Holly MistlebauerNovember 9, 2021 at 5:57 PM

It was decided that caching data would not give us level of performance improvement we need.

Julian LadischOctober 5, 2021 at 6:17 PM

If optimistic locking is enabled for a table getting an outdated record and using it for PUT will result in an optimistic locking failure that will persist when reloading the record until the cache expiration time has been reached.

This can be avoided by invalidating the cache for that record when doing a PUT.

Holly MistlebauerSeptember 29, 2021 at 5:47 PM
Edited

and : Hi! I have created the stories for this feature. Should I assign this to Vega? Thanks...
cc:

Marc JohnsonSeptember 29, 2021 at 11:30 AM

I think I've answered the current questions asked and provided my thoughts on implementation. Please let me know if you need anything else at the moment.

I am assuming that we can only cache the "Fetch" "Intents", so "Update item status" is out.

Yes, state changes cannot be avoided (at least not with the current process design).

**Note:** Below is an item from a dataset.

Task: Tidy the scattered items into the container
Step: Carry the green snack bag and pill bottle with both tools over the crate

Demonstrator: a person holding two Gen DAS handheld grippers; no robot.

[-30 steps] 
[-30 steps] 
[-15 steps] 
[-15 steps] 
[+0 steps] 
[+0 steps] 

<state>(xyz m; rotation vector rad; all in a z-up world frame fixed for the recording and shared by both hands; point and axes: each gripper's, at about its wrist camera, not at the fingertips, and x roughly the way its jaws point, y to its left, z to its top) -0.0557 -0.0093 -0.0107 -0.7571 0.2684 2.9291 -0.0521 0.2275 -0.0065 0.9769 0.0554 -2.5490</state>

Two of the "Fetches" have had an improvement made already ("Fetch automated blocks" and "Fetch item barcode" and one has a separate issue for the Vega team to address ("Fetch manual patron blocks"). Marc Johnson: Should we include any of these 4 in the group of 5 we start with?

I think we should exclude any of the operations that we have decided to dedicate separate work from the caching for the moment, in order to understand the impact of those improvements separately (ish, depending upon frequency of performance testing) from the caching changes.

My Proposed Ordering

Given that we aren't going to work with the RA SIG or other stakeholders to understand the tolerances they might accept. And that the response times for most of the record fetches are of a similar magnitude.

I think that it makes sense to start with the ones (that I think are) less likely to change and / or the impact of changes will likely be low.

The policies are in a slightly strange place in this list, I've put them a little higher than the potential negative impact might suggest, because we might want to get to some of that feedback sooner rather than later.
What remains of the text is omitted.